Les parents de Klara ont fui leur Hongrie natale en 1956, suite à la répression soviétique. De cet exil, de cette déchirure, ils ne diront rien à leur fille. Face à cette amnésie volontaire, Klara ne se résigne pas et part à la découverte de ses origines grâce au seul trait de la culture hongroise que ses parents n’ont finalement pas renié : la cuisine.

   Bazar Magyar est ainsi une succession d’épisodes marquants ou anodins de son existence, mitonnés à la sauce paprika. Première visite en Hongrie et Farsangi fànk (beignets d’abricots), escapade amoureuse à Budapest et Töltött Kàposzta (chou farci) : chaque plat est un pas de plus dans son enracinement affectif. C’est sa façon à elle d’être hongroise et de s’affirmer comme telle.

   Par la bouche, on mange et on parle aussi : Klara associe très souvent la nourriture et la langue hongroise, interdite à la maison et qu’elle s’efforce d’apprendre seule. Puis, une langue peut être sensuelle et réconfortante comme un beigli (biscuit roulé) : « Cette langue me touche.

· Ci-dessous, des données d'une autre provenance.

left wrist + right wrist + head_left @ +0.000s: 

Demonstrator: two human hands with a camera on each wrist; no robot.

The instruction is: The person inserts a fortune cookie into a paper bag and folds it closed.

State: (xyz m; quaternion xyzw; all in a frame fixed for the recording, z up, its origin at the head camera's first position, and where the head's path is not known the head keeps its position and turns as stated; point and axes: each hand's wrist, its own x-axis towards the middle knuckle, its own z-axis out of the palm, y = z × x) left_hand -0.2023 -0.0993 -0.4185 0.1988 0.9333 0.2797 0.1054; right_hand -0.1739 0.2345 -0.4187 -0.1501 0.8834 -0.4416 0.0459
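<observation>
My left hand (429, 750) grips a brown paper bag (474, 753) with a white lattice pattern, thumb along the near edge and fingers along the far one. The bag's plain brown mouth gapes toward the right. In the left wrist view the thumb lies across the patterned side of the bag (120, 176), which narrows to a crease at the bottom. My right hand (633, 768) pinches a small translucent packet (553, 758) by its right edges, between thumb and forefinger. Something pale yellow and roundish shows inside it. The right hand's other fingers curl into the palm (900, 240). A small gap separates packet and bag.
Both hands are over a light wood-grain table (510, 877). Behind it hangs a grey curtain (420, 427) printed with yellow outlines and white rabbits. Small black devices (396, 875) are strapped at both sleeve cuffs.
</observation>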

Physiquement. » p. 35.


   Bazar Magyar est la mise à nu de toutes ces émotions culinaires, culturelles, familiales, par petites touches délicates et émouvantes. Klara clame son amour de la Hongrie et nous la suivons, l’eau à la bouche, la tête grisée par le vin blanc (Fehér bor). Un voyage gastronomique qui est aussi une évocation historique puisque l’histoire du pays transparaît notamment à travers deux dates charnières : 1956 et 1989. Un très bel hommage aux origines dans un style sucré comme l’incroyable Rakott palacsinta, un gâteau composé de neuf crêpes empilées et garnies de noix et de sucre !


Les billets d'Emmyne, Saraswati, Sophie, Cathe.


Viviane Chocas, Bazar magyar, Editions Héloïse d'Ormesson, 2006. 117 p., 16 €. Existe en livre de poche.